Vezirler toplanmışlar dört bir yana haber salmışlar. Sonunda bir gün yüzükle sultanın karşısına çıkmışlar, yüzüğü vermişler. Sultan Mahmut işte bu demiş. Yüzüğün üzerinde "bu da geçer ya hu" yazıyormuş.
 
ATOMİK ALIŞKANLIK ALINTILAR-1
-“Bütün prensip, bisiklet sürmekle ilgili her şeyi küçük parçalara böler ve o parçaları yüzde 1 oranında iyileştirirseniz, hepsini bir araya topladığınızda hatırı sayılır bir düzelme sağlarsınız düşüncesine dayanıyor,”
-Bir yıl boyunca her gün %1 daha kötü. 0,9936S = 00,03 Bir yıl boyunca her gün %1 daha iyi 1,01365 =37,78
-Alışkanlıklarınızdaki bir değişiklikle yaratılan etki, bir uçağın rotasını sadece birkaç derece değiştirmesinin etkisine benzer. Los Angeles’tan New York a uçtuğunuzu varsayın. Los Angeles’taki havalimanından yola çıkan bir pilot, yönünü sadece 3,5 derece güneye çevirse New York’a inmek yerine Washington D.C. ye inersiniz. Bu tür küçük bir değişiklik kalkış anında pek fark edilmez -uçağın burnu sadece bir metre kadar oynar- ama bütün ABD’ye yayıldığında kendinizi yüzlerce mil ötede bulursunuz.*
-Olduğunuz kişiyi değiştirmenin en pratik yolu, yaptığınız şeyi değiştirmektir.
-Kötü alışkanlıkları değiştirmenin ilk adımı onların farkında olmaktır. Yardıma ihtiyacınız olduğunu hissediyorsanız İşaret Etme ve Seslenme yöntemini hayatınızda deneyebilirsiniz. Atmak üzere olduğunuz adımı ve sonucunun ne olacağını yüksek sesle söyleyin. Abur cubur alışkanlığınıza son vermek istemenize rağmen kendinizi bir kurabiye daha alırken yakalarsanız yüksek sesle, “Bu kurabiyeyi yemek üzereyim ama ona ihtiyacım yok. Onu yemek bana kilo aldıracak ve sağlığıma zarar verecek,” deyin.

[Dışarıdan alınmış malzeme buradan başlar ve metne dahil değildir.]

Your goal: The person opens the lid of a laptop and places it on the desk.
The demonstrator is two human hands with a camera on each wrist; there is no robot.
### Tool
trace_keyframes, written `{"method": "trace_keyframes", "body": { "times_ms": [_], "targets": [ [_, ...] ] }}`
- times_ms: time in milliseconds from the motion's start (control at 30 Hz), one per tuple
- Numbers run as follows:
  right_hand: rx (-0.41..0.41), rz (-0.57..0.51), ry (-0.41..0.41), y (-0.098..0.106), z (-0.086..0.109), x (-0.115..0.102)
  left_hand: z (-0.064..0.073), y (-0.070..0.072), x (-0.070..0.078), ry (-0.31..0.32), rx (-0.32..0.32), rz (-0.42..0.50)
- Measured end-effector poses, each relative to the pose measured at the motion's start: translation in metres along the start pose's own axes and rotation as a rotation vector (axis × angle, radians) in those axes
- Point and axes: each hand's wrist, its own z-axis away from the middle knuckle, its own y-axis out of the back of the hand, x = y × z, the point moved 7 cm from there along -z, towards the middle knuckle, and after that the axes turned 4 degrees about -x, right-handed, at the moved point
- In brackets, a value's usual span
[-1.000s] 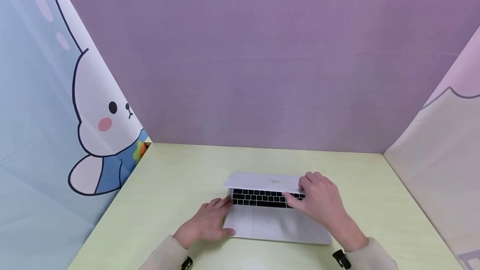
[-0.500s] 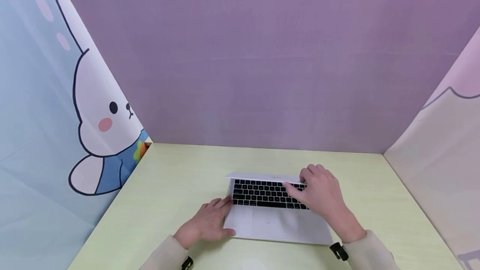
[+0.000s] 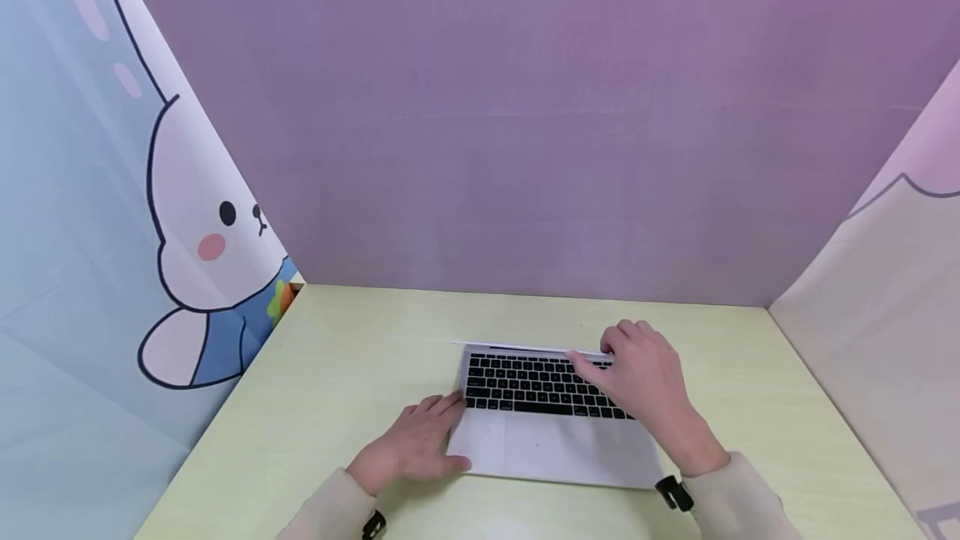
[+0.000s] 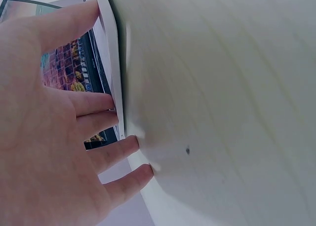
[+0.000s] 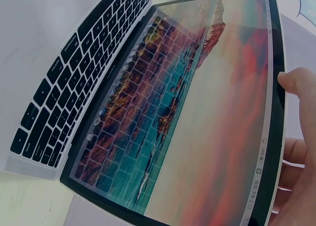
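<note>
A silver laptop (image 3: 555, 448) lies on the pale table, its lid raised to about upright, edge-on in the head view. My right hand (image 3: 645, 382) pinches the lid's top edge, thumb on the screen side and fingers behind. In the right wrist view the screen (image 5: 207, 97) is lit with a colourful coastal picture, and the black keyboard (image 5: 64, 92) shows beside it. My left hand (image 3: 420, 444) rests with straight fingers at the left edge of the laptop's base. In the left wrist view its fingertips (image 4: 114, 118) touch the base's side, others the table.
The pale wooden table (image 3: 360, 340) extends around the laptop. Behind it hangs a purple cloth backdrop (image 3: 525, 123). A cloth with a cartoon rabbit (image 3: 217, 232) hangs at the left, and a pale cloth (image 3: 885, 315) at the right.
The lid has swung up and back from a low tilt, uncovering the whole keyboard. My right hand has moved slightly up and away with its edge. The left hand has stayed in place.
</note>
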Motion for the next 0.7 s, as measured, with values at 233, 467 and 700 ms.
{"method": "trace_keyframes", "body": {
  "times_ms": [233, 467, 700],
  "targets": [
    [0.040, 0.002, 0.019, 0.0019, -0.0034, -0.0003, 0.0000, -0.0005, -0.0005, -0.019, 0.000, 0.001],
    [0.077, 0.012, 0.020, 0.0032, -0.0075, 0.0014, -0.0002, 0.0022, 0.0020, -0.024, 0.006, -0.014],
    [0.074, 0.015, 0.013, 0.0034, -0.0091, 0.0019, -0.0005, 0.0030, 0.0033, -0.008, -0.003, -0.020]
  ]
}}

-Yeni bir alışkanlığı ne zaman ve nerede gerçekleştirecekleri konusunda detaylı plan yapan insanların o işi tamamlamaları çok daha olasıdır. Pek çok kişi alışkanlıklarını bu temel detayları çözmeden değiştirmeye çalışıyor. Kendimize, “Daha sağlıklı besleneceğim,” ya da “Daha fazla yazacağım,” diyoruz ama bu alışkanlıkların ne zaman ve nerede olacağını asla söylemiyoruz. “Yapmayı hatırlamayı” ya da doğru anda motive olmayı şansa ve umuda bırakıyoruz. Uygulamaya koyma niyeti, “Daha fazla egzersiz yapmak istiyorum,” ya da “Daha üretken olmak istiyorum,” veya “Oy kullanmalıyım,” gibi bulanık kavramları alıp götürür ve somut bir eylem planına dönüştürür.
-Hatta bir alımın bir sonrakine neden olmasının bir adı bile var: Diderot Etkisi. Diderot Etkisi yeni bir eşyaya sahip olmanın sıklıkla ek satın almalara neden olan bir tüketim sarmalına sebep olduğunu ifade eder.

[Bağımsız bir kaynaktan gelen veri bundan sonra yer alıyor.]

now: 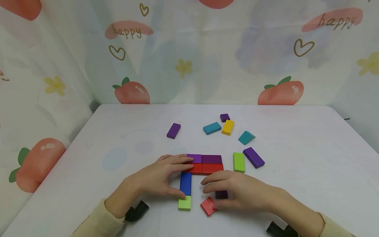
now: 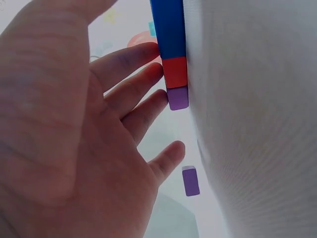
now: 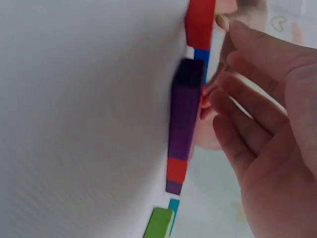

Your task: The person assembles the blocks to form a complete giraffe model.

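Note:
My left hand lies along a joined set of flat coloured blocks. Its fingertips rest on a purple block and a red block; the thumb touches a green block below a blue block. In the left wrist view those fingers are spread and nearly straight against the blocks' side. My right hand hovers over a dark purple block, partly hidden beneath it. Its thumb is beside a tilted, loose red block. The right wrist view shows its fingers loosely bent, with nothing between them.
Beyond the set lie a purple block, a teal block, a yellow block and a teal wedge. A green block and a long purple block lie to the right on the white table.

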The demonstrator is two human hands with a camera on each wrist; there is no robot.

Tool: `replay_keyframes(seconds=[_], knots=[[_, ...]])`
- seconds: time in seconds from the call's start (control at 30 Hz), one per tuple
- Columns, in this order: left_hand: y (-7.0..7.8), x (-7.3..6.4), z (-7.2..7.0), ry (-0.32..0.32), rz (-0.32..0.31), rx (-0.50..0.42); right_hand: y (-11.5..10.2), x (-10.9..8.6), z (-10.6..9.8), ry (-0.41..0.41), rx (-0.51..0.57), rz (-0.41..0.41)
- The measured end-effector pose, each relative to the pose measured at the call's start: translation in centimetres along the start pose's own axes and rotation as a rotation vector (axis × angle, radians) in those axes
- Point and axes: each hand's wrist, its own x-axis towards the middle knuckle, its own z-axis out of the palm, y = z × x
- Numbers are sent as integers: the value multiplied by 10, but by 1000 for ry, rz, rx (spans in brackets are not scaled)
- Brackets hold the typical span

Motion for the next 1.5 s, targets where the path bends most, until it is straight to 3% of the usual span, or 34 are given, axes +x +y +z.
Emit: replay_keyframes(seconds=[0.17,0.33,0.63,0.97,1.17,1.5], knots=[[-1,0,0,-5,-2,-18,0,2,7,-11,4,-143],[-1,0,0,-10,-7,-20,0,5,10,-15,-31,-190],[5,2,-1,-2,-21,34,-2,7,8,14,-32,-170],[6,2,0,-5,-27,77,-1,-10,-3,152,-29,-111],[5,2,0,-9,-26,67,0,-19,-3,148,-43,-91],[4,1,0,-13,-16,63,-2,-28,6,144,-142,-149]])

-“Daha fazla oku,” ya da “Daha iyi beslen,” gibi alışkanlıklar değerli amaçlardır ama bu hedefler sizin nasıl ve ne zaman eyleme geçeceğiniz konusunda talimat sağlamaz. Kesin ve net olun: Kapıyı kapattıktan sonra. Dişlerimi fırçaladıktan sonra. Masaya oturduktan sonra. Kesinlik önemlidir. Yeni alışkanlığınız belli bir işarete ne kadar sıkı bağlı olursa harekete geçme zamanı gelince bunu fark etme ihtimaliniz o kadar artar.
-» Herhangi bir işi bitiremiyor gibiyseniz telefonunuzu birkaç saatliğine başka bir odada bırakın.
-Çok fazla video oyunu oynuyorsanız her kullanımdan sonra oyun konsolunun fişini çekip konsolu bir dolaba kaldırın.
-Kendinizi kontrol etmenin sırrı budur. İyi alışkanlıklarınızın işaretlerini görünür, kötü alışkanlıklarınızın işaretlerini görünmez kılın.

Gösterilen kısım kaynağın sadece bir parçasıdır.